A second sluice region is situated next to the first sluice region, counter to the y-direction, and has at least one separate individualization roller in the lower sluice part. This at least one separate individualization roller is at a distance c, transverse to the transport direction x, and in a line to the first sluice region, from a vertical alignment wall of the individualization station. The distance c corresponds to approximately ⅔ to ⅘, preferably ¾, of the width of a flat good of the largest format, with a format deviation of +/−20 mm. The at least one separate individualization roller is connected positively or non-positively with the first drum of the individualization region. The first drum of the individualization region in the first sluice region and at least one separate individualization roller in the second sluice region are preferably driven via a common rotation axle shaft.
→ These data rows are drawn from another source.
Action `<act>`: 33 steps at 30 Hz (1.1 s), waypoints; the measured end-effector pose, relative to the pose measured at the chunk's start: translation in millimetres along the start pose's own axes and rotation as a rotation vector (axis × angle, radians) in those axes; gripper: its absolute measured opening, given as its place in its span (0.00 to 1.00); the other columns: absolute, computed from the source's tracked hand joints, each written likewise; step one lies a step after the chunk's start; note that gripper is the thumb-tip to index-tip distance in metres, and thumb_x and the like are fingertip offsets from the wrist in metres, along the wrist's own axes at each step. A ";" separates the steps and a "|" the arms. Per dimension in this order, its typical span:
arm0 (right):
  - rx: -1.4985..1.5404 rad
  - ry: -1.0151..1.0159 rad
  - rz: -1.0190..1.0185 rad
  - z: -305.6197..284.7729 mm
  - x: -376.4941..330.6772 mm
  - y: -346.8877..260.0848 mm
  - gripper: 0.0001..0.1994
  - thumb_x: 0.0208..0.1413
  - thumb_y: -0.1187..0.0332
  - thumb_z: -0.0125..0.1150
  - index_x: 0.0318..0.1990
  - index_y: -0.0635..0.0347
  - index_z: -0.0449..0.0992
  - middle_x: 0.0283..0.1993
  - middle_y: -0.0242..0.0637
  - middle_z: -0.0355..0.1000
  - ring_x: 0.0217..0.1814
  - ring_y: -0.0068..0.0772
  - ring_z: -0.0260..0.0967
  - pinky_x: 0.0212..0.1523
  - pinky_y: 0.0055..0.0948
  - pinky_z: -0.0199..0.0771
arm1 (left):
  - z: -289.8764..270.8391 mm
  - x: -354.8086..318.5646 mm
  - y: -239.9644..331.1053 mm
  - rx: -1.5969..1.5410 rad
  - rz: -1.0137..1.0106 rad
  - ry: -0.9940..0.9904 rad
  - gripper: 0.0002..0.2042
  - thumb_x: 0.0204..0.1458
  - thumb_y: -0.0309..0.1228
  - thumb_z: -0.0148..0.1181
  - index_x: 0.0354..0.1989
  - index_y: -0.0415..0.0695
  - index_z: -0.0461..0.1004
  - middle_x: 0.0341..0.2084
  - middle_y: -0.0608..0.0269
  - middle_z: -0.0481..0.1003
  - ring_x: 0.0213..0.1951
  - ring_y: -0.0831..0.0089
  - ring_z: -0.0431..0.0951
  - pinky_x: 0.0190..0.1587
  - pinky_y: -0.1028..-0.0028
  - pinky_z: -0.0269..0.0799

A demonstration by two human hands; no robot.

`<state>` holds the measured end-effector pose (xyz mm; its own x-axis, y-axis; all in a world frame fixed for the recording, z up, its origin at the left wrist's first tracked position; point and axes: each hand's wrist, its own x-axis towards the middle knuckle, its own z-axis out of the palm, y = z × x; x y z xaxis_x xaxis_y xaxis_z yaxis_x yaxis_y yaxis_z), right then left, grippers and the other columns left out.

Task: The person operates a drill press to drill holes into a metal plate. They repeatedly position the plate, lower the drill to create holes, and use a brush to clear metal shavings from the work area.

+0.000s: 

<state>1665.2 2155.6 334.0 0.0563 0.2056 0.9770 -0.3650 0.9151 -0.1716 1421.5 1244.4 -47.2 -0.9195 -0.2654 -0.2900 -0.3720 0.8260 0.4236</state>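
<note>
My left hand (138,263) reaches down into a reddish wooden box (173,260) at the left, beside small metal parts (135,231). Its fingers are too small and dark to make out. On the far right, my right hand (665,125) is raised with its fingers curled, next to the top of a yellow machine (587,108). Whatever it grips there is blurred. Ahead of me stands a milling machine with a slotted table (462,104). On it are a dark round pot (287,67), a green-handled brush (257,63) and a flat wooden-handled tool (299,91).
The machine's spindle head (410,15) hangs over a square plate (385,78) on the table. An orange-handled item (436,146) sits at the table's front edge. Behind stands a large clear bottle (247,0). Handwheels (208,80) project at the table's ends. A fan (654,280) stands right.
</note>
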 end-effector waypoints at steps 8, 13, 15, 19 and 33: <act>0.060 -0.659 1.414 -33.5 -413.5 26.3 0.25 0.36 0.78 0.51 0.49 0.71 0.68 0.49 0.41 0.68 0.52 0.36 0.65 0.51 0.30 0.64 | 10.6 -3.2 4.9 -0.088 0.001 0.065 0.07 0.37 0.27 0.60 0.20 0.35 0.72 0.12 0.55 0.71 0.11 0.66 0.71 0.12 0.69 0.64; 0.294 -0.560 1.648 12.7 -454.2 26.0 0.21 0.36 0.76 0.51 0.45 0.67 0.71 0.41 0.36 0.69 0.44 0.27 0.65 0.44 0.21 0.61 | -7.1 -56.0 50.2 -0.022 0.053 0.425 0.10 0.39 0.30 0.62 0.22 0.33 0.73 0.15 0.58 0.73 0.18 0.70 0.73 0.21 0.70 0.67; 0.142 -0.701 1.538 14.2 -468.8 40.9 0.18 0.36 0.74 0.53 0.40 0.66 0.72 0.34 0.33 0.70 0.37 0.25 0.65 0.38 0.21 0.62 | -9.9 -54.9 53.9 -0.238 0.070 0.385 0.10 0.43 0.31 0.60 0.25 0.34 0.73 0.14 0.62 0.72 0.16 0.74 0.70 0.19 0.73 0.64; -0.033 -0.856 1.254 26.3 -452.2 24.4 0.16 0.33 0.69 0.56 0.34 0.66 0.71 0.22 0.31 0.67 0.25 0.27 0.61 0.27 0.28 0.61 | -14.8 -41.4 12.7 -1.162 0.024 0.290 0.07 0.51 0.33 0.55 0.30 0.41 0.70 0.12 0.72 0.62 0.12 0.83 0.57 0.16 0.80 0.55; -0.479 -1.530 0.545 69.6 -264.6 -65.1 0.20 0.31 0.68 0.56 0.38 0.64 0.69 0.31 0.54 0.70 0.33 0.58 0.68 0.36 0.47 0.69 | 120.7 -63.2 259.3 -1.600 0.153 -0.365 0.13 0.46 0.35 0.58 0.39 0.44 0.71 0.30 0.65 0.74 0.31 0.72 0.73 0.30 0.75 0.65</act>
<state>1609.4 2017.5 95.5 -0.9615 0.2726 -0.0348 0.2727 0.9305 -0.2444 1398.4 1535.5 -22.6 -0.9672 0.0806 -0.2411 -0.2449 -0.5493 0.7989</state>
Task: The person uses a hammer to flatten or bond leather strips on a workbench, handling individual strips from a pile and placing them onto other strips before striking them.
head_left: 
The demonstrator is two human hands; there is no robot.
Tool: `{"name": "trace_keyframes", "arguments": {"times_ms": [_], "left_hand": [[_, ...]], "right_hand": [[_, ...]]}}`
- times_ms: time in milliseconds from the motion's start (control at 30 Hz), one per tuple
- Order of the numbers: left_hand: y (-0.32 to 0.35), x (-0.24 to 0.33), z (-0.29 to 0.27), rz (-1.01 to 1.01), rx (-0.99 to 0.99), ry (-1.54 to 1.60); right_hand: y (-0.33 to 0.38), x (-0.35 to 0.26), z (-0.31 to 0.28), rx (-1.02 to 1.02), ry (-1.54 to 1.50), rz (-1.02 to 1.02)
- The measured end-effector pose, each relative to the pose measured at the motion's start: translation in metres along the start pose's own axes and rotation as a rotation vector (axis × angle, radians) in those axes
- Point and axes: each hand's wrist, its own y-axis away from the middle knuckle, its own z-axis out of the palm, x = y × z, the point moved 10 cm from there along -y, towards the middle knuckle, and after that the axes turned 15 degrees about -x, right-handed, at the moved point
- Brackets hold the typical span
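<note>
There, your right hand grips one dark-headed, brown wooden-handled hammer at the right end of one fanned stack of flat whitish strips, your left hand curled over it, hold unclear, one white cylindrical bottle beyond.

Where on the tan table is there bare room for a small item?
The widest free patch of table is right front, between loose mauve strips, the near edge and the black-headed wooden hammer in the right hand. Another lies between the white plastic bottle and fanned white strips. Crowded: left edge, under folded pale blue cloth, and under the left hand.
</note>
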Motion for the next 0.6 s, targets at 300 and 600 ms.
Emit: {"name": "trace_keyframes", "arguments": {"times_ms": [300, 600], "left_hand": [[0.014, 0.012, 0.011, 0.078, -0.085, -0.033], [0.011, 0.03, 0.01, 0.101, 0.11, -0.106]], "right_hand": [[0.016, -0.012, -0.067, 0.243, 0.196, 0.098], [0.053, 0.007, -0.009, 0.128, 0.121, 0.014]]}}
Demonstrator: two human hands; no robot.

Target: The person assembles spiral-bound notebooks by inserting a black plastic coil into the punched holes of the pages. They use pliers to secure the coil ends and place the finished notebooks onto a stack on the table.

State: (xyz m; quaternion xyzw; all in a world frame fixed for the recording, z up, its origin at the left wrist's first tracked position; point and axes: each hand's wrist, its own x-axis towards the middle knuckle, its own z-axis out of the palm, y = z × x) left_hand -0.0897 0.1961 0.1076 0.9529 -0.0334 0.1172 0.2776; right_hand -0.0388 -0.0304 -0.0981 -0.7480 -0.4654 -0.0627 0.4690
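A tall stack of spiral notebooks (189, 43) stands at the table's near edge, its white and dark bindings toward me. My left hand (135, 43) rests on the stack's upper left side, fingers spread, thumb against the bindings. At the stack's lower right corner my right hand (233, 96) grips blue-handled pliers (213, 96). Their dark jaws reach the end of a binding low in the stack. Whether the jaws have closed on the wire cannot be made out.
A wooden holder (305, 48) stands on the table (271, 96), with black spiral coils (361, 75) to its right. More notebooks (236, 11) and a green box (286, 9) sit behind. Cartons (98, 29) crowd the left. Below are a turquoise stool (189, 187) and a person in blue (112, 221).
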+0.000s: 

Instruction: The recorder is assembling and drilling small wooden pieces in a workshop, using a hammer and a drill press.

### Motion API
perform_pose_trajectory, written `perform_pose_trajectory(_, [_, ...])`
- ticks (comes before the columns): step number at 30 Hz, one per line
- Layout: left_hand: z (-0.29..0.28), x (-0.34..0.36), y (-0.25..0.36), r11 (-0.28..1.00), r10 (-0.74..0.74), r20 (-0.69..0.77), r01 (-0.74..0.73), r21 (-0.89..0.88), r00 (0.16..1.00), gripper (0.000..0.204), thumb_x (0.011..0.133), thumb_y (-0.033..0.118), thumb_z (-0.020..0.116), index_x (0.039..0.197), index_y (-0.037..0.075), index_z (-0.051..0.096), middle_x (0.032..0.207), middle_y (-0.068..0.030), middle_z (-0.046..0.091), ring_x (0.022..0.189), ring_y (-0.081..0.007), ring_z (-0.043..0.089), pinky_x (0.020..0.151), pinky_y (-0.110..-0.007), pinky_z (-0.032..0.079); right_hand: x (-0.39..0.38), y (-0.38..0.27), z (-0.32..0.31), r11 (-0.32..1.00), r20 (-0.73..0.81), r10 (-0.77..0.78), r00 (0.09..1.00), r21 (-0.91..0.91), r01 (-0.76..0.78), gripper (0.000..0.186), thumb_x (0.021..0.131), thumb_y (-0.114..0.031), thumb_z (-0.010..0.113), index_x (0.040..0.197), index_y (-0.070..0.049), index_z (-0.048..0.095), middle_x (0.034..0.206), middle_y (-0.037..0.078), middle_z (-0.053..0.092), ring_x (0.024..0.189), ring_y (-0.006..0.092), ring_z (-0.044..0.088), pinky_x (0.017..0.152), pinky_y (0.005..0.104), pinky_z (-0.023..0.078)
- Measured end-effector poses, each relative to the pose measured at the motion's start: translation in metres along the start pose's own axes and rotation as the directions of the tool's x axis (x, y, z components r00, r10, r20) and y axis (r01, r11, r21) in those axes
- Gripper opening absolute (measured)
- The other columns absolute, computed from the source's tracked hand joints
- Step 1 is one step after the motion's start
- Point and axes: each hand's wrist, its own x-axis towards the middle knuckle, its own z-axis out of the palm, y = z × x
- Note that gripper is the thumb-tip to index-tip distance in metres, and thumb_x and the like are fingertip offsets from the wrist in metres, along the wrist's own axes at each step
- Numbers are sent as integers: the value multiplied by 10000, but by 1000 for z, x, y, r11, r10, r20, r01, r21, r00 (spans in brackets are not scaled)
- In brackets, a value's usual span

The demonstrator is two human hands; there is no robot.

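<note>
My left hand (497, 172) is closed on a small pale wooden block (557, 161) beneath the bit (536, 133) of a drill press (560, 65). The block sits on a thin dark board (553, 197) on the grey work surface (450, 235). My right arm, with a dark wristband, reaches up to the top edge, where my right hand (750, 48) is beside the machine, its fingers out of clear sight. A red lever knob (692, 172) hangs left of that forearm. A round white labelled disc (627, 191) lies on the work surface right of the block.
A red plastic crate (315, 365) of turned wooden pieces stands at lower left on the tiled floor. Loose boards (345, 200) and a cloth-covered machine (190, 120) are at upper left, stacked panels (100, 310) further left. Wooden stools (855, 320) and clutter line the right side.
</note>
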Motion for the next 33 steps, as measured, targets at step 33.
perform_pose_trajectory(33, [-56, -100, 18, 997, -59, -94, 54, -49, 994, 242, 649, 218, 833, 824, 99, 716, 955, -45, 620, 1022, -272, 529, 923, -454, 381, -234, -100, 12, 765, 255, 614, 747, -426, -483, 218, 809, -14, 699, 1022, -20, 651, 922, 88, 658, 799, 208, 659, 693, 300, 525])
In the upper sluice part, a rigid mechanical connection is established between the first and second sluice regions by the individualization assembly carrier. A gap is formed in the individualization assembly in the region between the two sluice regions. A flat good to be individualized, which has a corresponding format width, passes through both sluice regions simultaneously due to traction. The individualization assembly of the second sluice region moves to the same degree that the individualization assembly of the first sluice region moves in the z-direction. It has been empirically determined that the risk of an additional flat good (mail piece) being pressed onto the first (or other) individualization roller is advantageously reduced. If that occurred, it may lead to duplicate or repeated intake of mail pieces into the gap of the sluice. Alternatively, a wide, single sluice having a gap in the individualization assembly may also be provided. With a wide sluice having two sluice regions or two rigidly coupled sluices (with an individualization assembly opposite a number of individualization rollers on a rotation axle shaft), a stack is held stable upon drawing the respective lowermost flat good into a removal position, by thereby preventing a tilting of the following additional flat goods (mail pieces) during the removal of the respective lowermost flat good (mail piece) of a stack. This advantage is achieved without using vibration elements and/or additional means.
In an embodiment, the extension are serves not only to extend the linkage, but also serves to allow adjustment. For this purpose, the extension arm is formed of a plate bent in a box-shape, with two lateral sides and a yoke at which two spacer domes of a retention plate are installed. In an intervening space between the extension arm and the two spacer domes, a carrier plate for linkage guidance is arranged, with which an adjustment is achieved.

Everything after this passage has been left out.